■ **About this task**: Nothing in the data may be changed; retype all of it.

'''

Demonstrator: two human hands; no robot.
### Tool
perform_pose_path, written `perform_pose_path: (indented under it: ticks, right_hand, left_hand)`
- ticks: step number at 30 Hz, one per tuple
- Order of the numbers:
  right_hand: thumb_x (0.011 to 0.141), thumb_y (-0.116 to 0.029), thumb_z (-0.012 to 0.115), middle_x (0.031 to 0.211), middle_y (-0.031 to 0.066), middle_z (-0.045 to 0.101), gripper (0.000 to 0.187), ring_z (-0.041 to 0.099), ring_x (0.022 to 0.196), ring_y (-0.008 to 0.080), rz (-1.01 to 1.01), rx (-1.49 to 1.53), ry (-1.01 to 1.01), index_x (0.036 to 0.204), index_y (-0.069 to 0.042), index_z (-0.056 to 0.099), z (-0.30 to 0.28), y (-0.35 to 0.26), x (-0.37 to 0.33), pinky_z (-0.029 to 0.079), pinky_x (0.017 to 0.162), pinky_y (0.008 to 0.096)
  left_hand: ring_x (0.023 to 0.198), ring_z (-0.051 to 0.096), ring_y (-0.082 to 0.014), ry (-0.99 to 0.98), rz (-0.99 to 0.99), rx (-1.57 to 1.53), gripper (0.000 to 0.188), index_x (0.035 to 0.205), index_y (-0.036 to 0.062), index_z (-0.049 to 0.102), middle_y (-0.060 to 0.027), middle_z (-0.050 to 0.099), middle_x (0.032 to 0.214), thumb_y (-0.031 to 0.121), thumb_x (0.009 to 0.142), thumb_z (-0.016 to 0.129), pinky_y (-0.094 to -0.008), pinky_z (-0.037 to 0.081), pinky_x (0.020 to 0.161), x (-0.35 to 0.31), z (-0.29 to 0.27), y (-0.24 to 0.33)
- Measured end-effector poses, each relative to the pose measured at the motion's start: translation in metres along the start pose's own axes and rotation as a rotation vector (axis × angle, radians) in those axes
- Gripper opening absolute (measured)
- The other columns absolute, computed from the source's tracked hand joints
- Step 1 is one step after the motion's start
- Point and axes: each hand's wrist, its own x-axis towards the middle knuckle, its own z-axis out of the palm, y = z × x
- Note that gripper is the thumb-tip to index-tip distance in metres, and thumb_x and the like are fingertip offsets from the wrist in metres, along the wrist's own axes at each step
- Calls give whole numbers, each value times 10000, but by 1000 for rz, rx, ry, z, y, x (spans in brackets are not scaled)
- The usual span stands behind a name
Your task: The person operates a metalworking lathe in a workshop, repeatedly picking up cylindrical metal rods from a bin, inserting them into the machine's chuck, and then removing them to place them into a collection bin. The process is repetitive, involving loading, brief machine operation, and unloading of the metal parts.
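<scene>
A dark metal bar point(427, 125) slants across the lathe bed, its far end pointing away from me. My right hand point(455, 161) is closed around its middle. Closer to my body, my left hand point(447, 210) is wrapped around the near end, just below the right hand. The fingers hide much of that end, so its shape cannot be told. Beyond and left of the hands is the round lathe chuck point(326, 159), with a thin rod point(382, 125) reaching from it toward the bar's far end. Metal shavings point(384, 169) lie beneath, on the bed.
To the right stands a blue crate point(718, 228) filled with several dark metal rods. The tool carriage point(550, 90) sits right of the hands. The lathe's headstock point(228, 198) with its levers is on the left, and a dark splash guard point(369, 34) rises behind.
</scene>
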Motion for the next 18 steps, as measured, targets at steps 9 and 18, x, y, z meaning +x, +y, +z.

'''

■ **Solution for this exercise**:
Demonstrator: two human hands; no robot.
### Tool
perform_pose_path, written `perform_pose_path: (indented under it: ticks, right_hand, left_hand)`
- ticks: step number at 30 Hz, one per tuple
- Order of the numbers:
  right_hand: thumb_x (0.011 to 0.141), thumb_y (-0.116 to 0.029), thumb_z (-0.012 to 0.115), middle_x (0.031 to 0.211), middle_y (-0.031 to 0.066), middle_z (-0.045 to 0.101), gripper (0.000 to 0.187), ring_z (-0.041 to 0.099), ring_x (0.022 to 0.196), ring_y (-0.008 to 0.080), rz (-1.01 to 1.01), rx (-1.49 to 1.53), ry (-1.01 to 1.01), index_x (0.036 to 0.204), index_y (-0.069 to 0.042), index_z (-0.056 to 0.099), z (-0.30 to 0.28), y (-0.35 to 0.26), x (-0.37 to 0.33), pinky_z (-0.029 to 0.079), pinky_x (0.017 to 0.162), pinky_y (0.008 to 0.096)
  left_hand: ring_x (0.023 to 0.198), ring_z (-0.051 to 0.096), ring_y (-0.082 to 0.014), ry (-0.99 to 0.98), rz (-0.99 to 0.99), rx (-1.57 to 1.53), gripper (0.000 to 0.188), index_x (0.035 to 0.205), index_y (-0.036 to 0.062), index_z (-0.049 to 0.102), middle_y (-0.060 to 0.027), middle_z (-0.050 to 0.099), middle_x (0.032 to 0.214), thumb_y (-0.031 to 0.121), thumb_x (0.009 to 0.142), thumb_z (-0.016 to 0.129), pinky_y (-0.094 to -0.008), pinky_z (-0.037 to 0.081), pinky_x (0.020 to 0.161), x (-0.35 to 0.31), z (-0.29 to 0.27), y (-0.24 to 0.33)
- Measured end-effector poses, each relative to the pose measured at the motion's start: translation in metres along the start pose's own axes and rotation as a rotation vector (axis × angle, radians) in those axes
- Gripper opening absolute (measured)
- The other columns absolute, computed from the source's tracked hand joints
- Step 1 is one step after the motion's start
- Point and axes: each hand's wrist, its own x-axis towards the middle knuckle, its own z-axis out of the palm, y = z × x
- Note that gripper is the thumb-tip to index-tip distance in metres, and thumb_x and the like are fingertip offsets from the wrist in metres, along the wrist's own axes at each step
- Calls give whole numbers, each value times 10000, but by 1000 for rz, rx, ry, z, y, x (spans in brackets are not scaled)
- The usual span stands behind a name
Your task: The person operates a metalworking lathe in a workshop, repeatedly picking up cylindrical metal rods from a bin, inserting them into the machine's chuck, and then removing them to place them into a collection bin. The process is repetitive, involving loading, brief machine operation, and unloading of the metal parts.
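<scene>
A dark metal bar point(427, 125) slants across the lathe bed, its far end pointing away from me. My right hand point(455, 161) is closed around its middle. Closer to my body, my left hand point(447, 210) is wrapped around the near end, just below the right hand. The fingers hide much of that end, so its shape cannot be told. Beyond and left of the hands is the round lathe chuck point(326, 159), with a thin rod point(382, 125) reaching from it toward the bar's far end. Metal shavings point(384, 169) lie beneath, on the bed.
To the right stands a blue crate point(718, 228) filled with several dark metal rods. The tool carriage point(550, 90) sits right of the hands. The lathe's headstock point(228, 198) with its levers is on the left, and a dark splash guard point(369, 34) rises behind.
</scene>
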Motion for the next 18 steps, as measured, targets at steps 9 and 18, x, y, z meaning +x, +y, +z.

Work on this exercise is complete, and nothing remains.